Of course, with the entire industry strapped for cash, the question is who is buying the oilfields that increasingly desperate companies are selling. Conco Resources, QEP Resources, and EnerVest Limited are all reportedly making bids on orphaned assets, focusing on picking up low-cost assets from the “chaos that this commodity price environment is creating.”
Cutting capital expenditure
Even with oil prices around $60 per barrel during Q2 of this year, shale-focused companies including Occidental Petroleum, Continental Resources, and ConocoPhillips have each slashed spending by over 40 percent in the current environment, dampening the likelihood of a rebound in U.S. production in the near term.

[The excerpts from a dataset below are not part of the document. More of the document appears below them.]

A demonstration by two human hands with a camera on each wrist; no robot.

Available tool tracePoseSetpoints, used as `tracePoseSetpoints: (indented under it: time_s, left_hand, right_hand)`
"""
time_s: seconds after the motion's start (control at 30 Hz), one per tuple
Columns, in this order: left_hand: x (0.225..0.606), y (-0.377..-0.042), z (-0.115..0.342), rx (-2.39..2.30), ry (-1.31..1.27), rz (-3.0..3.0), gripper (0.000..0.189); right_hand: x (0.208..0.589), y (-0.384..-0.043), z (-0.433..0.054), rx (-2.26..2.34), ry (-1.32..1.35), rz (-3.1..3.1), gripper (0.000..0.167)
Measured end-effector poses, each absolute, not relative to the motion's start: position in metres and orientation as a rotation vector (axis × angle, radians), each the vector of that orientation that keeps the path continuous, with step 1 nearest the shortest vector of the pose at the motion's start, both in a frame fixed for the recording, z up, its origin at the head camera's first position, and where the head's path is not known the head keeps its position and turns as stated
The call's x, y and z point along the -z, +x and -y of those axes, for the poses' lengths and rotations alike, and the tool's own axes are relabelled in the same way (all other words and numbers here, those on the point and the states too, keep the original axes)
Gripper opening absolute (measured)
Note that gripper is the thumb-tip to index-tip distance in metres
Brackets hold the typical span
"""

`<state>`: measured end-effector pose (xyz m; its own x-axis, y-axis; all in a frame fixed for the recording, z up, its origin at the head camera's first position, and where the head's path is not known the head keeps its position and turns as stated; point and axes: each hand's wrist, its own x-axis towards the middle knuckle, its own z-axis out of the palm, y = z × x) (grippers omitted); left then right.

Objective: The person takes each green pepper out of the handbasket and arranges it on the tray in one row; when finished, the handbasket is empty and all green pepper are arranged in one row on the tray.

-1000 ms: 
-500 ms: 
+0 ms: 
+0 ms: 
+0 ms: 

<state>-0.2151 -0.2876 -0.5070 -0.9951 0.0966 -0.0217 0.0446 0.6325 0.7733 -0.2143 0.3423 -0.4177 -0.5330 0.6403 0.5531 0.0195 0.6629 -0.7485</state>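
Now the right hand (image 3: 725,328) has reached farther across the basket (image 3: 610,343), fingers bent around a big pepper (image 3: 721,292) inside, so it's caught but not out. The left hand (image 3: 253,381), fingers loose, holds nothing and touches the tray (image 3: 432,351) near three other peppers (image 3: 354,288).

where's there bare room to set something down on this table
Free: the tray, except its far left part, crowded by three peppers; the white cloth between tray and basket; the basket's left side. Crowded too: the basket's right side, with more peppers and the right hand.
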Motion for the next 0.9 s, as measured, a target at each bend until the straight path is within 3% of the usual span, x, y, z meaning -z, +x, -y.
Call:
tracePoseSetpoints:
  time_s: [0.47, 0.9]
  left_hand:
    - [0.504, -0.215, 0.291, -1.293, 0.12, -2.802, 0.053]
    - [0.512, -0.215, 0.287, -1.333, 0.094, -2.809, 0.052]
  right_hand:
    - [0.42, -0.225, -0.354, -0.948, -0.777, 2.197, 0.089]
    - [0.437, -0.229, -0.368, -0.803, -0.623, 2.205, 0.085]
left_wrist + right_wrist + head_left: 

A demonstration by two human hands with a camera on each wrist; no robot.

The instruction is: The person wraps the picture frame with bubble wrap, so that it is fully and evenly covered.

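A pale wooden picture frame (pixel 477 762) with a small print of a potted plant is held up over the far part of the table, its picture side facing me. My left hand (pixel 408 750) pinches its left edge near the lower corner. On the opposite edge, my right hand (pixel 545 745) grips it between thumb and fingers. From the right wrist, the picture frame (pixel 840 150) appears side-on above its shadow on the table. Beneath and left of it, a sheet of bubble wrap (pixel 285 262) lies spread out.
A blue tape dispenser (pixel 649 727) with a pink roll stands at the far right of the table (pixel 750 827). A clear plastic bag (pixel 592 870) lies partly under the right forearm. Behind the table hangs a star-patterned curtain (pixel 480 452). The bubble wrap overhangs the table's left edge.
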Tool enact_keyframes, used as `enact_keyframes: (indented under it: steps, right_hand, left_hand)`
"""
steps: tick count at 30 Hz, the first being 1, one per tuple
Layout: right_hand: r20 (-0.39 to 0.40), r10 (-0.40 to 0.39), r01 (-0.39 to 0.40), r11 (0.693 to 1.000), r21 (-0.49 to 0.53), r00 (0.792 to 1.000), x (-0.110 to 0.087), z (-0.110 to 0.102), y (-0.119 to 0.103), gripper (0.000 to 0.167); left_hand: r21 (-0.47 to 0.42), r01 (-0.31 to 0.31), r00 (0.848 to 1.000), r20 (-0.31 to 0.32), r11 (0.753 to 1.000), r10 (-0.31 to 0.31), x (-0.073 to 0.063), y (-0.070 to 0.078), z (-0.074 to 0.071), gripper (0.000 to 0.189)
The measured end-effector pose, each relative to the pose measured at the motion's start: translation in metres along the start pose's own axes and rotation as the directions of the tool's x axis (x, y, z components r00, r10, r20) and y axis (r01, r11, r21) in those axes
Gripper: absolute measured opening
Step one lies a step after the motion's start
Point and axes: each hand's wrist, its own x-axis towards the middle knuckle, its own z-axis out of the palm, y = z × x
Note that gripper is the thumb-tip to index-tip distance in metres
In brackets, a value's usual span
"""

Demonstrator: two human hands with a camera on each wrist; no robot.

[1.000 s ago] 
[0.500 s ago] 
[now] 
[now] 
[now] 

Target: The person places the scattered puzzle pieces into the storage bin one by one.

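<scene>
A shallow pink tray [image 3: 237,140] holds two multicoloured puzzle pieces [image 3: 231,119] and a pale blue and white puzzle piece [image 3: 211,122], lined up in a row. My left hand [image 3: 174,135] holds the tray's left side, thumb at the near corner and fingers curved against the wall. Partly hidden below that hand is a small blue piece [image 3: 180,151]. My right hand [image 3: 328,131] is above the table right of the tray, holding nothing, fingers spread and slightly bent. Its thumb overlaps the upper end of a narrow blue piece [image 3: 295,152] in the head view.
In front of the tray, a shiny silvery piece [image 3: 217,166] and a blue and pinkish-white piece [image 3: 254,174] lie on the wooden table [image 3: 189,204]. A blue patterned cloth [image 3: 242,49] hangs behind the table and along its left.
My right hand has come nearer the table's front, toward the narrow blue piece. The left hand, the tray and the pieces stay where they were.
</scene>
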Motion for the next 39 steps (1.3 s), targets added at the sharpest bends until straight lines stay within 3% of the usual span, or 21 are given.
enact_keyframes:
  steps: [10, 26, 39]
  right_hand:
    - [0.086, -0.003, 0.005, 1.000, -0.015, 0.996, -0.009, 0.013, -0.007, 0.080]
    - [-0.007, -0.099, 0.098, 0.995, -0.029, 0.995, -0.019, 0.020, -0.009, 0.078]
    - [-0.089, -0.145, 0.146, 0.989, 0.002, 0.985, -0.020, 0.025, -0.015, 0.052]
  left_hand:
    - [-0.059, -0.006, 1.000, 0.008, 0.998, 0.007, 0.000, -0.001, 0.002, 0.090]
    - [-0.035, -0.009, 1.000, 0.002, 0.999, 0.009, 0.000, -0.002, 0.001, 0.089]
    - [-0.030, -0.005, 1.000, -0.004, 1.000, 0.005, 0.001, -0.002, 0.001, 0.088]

Shale, and oil production in general, is a highly capital-intensive industry. According to data drawn from company reports and SEC filings, capital expenditure has dropped dramatically across the board. The oil majors including BP, Chevron, ExxonMobil and Shell have trimmed spending, generally cutting 20 percent or less of Q2 spending since last year. Even with oil prices around $60 per barrel during Q2 of this year, shale-focused companies including Occidental Petroleum, Continental Resources, and ConocoPhillips have each slashed spending by over 40 percent in the current environment, dampening the likelihood of a rebound in U.S. production in the near term.
Racking up debt
Credit ratings agencies have come down hard on distressed drillers—the S&P assigns a “junk” rating to 45 out of the 62 companies in the aforementioned Bloomberg Index, while Moody’s Investors Services says 7.4 percent of U.S. oil producers are likely to default over the course of the next year—up from a previous projection of 2.7 percent.
Bloomberg pegs total driller debt at $243 billion as of the end of Q1 2015, and says that the companies in the Bloomberg Index spent $4.15 for every dollar earned selling oil and gas in the same quarter. One year ago, drillers were spending $2.25 for every dollar earned.
In a particularly salient analysis from May of this year, David Einhorn, a hedge fund manager known for short-selling Lehman Brothers in 2007, recently gave a presentation about debt issues and investment risks in the shale patch. His analysis estimates that 16 oil companies alone have spent $80 billion more than they have received since 2006, and argues that “Wall Street greased the skids by underwriting debt and equity securities that allowed [drillers] to garner billions in fees.” Einhorn also questions if investors were furnished a clear analysis of company returns, given the scope of the accumulated debts, and points to disingenuous disclosure of its recoverable vs. proved reserves from Pioneer Natural Resources. The same 16 companies that outspent their earnings by $80 billion drilled an accumulated $325 billion worth of wells, but even when oil prices were at $100 per barrel, none of them generated excess cash flow, he points out.
“Capex goes towards reducing the assets one barrel at a time.”
Banks happily supported the fracking industry because revenues were high (with $100 oil prices). Unfortunately, the oil and gas industry functions differently from typical businesses where investment spending supports a durable asset and a recurring revenue stream. In Einhorn’s words, “Capex goes towards reducing the assets one barrel at a time.” Right now, capital expenditures have been cut dramatically, but production is no longer growing—a challenging dynamic for companies across the board, and one that many will be forced to answer to as price hedges continue to drop off.